The reverence and fear and even love we had once received from humans reduced to ridiculous caricatures of little men in buckled shoes.

” Finn snorted in disgust. “Leprechauns.”

“Ah. Sorry about that.”

“How were you to know?” Finn stroked circles around one of Diego’s shirt buttons.

“I reasoned Eire had become so overrun with humans because it is so small. I could, after all, fly from Ulster to the southernmost tip of Munster in a day. America was rumored to be vast, I recalled. Endless expanses of woods, mountains so tall their heads pierced the clouds. There I would find clean water again and perhaps others who had been left behind. Imagine my horror when I left the ship and found…” He waved a hand toward the window. “This.”

“You were right, though. It isn’t all like this…” Diego trailed off when he realized Finn was unbuttoning his shirt. “Please don’t do that.”

Finn ignored him and tugged the shirttails from his jeans. The hand stroking his stomach felt so damn good.
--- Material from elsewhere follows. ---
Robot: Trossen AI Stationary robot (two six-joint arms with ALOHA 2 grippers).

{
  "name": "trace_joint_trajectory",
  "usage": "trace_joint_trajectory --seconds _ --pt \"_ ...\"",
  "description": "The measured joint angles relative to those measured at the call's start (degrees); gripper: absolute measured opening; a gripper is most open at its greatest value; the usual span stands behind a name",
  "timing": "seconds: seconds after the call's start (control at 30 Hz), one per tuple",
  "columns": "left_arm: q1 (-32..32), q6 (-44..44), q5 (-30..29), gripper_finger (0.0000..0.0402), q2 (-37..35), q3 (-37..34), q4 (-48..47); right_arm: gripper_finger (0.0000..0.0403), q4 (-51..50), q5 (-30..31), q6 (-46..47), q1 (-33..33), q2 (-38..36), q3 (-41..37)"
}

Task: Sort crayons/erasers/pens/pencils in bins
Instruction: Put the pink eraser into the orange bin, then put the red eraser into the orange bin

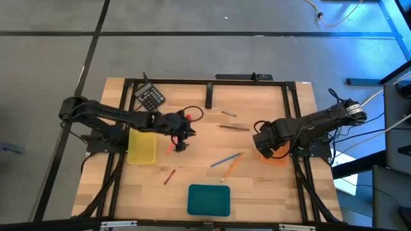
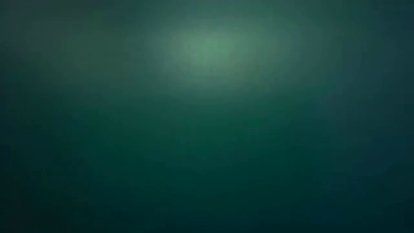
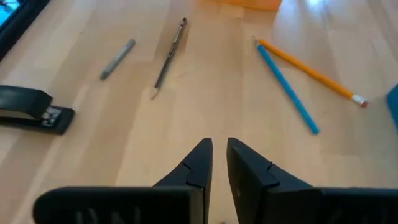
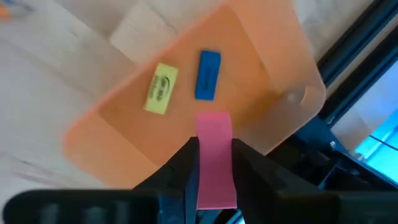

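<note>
My right gripper (image 4: 214, 180) is shut on a pink eraser (image 4: 214, 149) over the orange bin (image 4: 261, 68), which stands at the table's right side (image 1: 277, 156). A yellow eraser (image 4: 161, 88) and a blue eraser (image 4: 208, 74) lie flat on the bin's floor. My left gripper (image 3: 219, 152) is shut and empty, low over the table's middle (image 1: 182, 145), just right of the yellow bin (image 1: 141, 146). A small red thing (image 1: 171, 147) lies beside it. An orange pencil (image 3: 308, 70) and a blue pen (image 3: 287, 88) lie side by side ahead of it. My right gripper pinches the pink eraser between its two fingers, on the two long sides (image 4: 200, 163) of its near part. The fingers come from above, pointing down at the bin. The eraser's free end (image 4: 214, 121) sticks out past the fingertips, lifted clear above the bin's floor.
The teal bin (image 1: 209, 199) stands at the near edge. A black calculator (image 1: 150, 97) and a black stapler (image 3: 34, 111) lie at the far side. A dark pen (image 3: 169, 53) and a grey stick (image 3: 118, 59) lie far of middle, a reddish crayon (image 1: 169, 176) nearer. The low view shows only dark green.
</note>
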Motion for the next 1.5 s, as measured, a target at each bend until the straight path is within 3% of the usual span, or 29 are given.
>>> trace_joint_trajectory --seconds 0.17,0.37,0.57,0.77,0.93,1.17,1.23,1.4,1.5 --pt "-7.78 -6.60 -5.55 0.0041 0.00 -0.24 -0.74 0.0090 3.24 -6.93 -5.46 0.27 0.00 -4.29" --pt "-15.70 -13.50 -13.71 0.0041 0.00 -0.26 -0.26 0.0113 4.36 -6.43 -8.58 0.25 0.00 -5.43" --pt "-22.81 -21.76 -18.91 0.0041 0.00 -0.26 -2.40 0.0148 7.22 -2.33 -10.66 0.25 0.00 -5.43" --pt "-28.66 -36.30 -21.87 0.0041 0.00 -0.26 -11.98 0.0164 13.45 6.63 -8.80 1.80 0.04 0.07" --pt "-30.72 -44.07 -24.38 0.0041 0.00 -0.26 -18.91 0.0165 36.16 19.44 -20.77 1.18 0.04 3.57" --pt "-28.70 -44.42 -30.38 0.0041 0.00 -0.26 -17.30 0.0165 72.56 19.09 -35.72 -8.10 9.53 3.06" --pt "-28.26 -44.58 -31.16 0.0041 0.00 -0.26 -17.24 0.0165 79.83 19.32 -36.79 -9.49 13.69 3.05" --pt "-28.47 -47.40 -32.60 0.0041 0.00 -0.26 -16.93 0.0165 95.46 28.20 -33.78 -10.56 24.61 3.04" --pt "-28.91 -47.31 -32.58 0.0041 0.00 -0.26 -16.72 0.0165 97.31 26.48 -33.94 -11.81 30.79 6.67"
So easy, just to give in. His breath caught when Finn shifted his head to take a nipple in his mouth in a hard-suctioned kiss.
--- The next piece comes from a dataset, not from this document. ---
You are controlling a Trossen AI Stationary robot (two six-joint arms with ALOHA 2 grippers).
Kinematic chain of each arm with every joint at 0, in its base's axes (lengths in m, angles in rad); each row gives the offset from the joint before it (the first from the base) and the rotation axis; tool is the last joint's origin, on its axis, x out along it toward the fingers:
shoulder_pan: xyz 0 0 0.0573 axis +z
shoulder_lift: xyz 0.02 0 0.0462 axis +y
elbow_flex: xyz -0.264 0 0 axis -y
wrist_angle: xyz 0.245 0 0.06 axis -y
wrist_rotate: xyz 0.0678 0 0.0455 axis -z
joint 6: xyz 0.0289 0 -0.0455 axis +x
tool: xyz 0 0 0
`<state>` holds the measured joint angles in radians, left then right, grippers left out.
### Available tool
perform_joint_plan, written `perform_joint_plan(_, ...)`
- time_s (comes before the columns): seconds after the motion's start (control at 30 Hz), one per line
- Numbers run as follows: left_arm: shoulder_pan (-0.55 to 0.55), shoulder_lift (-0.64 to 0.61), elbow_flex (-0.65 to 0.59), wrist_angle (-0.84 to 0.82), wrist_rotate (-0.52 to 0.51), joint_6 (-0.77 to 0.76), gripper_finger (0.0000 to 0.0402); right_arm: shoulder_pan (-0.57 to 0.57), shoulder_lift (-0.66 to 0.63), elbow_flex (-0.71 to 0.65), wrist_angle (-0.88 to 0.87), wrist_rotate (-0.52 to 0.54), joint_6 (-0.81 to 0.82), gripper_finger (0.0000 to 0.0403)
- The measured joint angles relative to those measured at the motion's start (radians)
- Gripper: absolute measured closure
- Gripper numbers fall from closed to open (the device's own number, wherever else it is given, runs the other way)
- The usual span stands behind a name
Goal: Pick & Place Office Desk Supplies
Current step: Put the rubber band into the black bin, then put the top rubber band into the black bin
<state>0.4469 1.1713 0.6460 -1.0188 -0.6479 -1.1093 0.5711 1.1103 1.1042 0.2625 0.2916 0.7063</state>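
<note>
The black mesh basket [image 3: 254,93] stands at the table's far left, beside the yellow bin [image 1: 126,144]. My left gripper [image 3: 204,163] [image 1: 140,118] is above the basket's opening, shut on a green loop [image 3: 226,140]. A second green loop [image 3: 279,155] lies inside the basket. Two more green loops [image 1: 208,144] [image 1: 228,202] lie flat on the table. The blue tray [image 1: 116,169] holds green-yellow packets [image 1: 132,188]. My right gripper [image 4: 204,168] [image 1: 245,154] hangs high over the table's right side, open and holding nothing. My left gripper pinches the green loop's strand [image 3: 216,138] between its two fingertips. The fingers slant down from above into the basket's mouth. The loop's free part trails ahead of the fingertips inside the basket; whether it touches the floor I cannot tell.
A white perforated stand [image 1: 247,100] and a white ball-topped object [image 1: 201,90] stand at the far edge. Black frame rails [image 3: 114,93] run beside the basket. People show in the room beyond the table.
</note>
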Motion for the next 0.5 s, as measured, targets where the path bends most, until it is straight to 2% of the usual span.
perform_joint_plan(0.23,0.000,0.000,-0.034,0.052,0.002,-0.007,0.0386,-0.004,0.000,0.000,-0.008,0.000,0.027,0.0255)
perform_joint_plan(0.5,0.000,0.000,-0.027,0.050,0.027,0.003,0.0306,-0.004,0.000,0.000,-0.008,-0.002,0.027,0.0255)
“Holy mother of… Oh, shit…” Diego whispered.

“An odd deity to pray to, but who am I to dictate such things?” Finn smiled against his skin, his hand sliding under Diego’s waistband.

“Stop that! I said no!” Diego hauled the hand back out though his cock pressed achingly hard against his jeans.

He tried to sit up but Finn moved so fast to straddle him, he had no time to do more than cry out in shock.

Pinned, both wrists trapped above his head in Finn’s frighteningly strong grip, he struggled and snarled in helpless frustration.

“Let me go!”

Finn shook his head, curling forward to kiss his eyelids. “Your scent calls to me. You want this. You need me to take you. I need this.”

“Damn it, Finn, I’m not an animal.” Diego stopped struggling and caught Finn’s gaze.

It wasn’t a trick of the light. His eyes actually glowed red when emotions ran high.

“Yes, my body wants sex. I can’t help that.

I’m hurting and lonely, and it’s a natural physical reaction to you being nearby.

But I’m not ready. And I wouldn’t be doing it for the right reasons.

I’d feel awful afterward. Guilty and ashamed and…

I just can’t do this right now. Please. Can you understand that? ”

A low growl rumbled in Finn’s chest, but he cut it short and dismounted to turn back to the window.

“Forgive me. You’ve been nothing but kind to me.

I wished only to help you. You carry such a terrible ball of pain under your heart.

And you will not let the tears flow to release the poison.

It’s no wonder you fall into fits. But you let no one help you.

As if you believe you deserve the agony. ”

Diego wanted to protest. What a thing to say. But he couldn’t recall a single tear since Mitch had left him. Not that he hadn’t felt like sobbing. Why hadn’t he cried? Why couldn’t he?

“It’s all right,” he murmured. “I appreciate the thought.”

“Please, let me help you…”

This wouldn’t do. Finn was close to tears himself again.

“Look, if you really want to help, go clean up that mess in the bathroom. I don’t mind if you keep your water in there for a couple of days. But it doesn’t belong on the floor.”

Finn stared at him, blinking. “Oh. Very well. I didn’t realize.” He rose and returned to the bathroom.

“Don’t you want a mop or some—” Diego followed and trailed off when he reached the doorway. One hand stretched out toward the floor, palm down, Finn watched calmly as the water flowed back up into the tub.

“Never mind.”

He went to the kitchen to start dinner, needing some space to breathe and to think.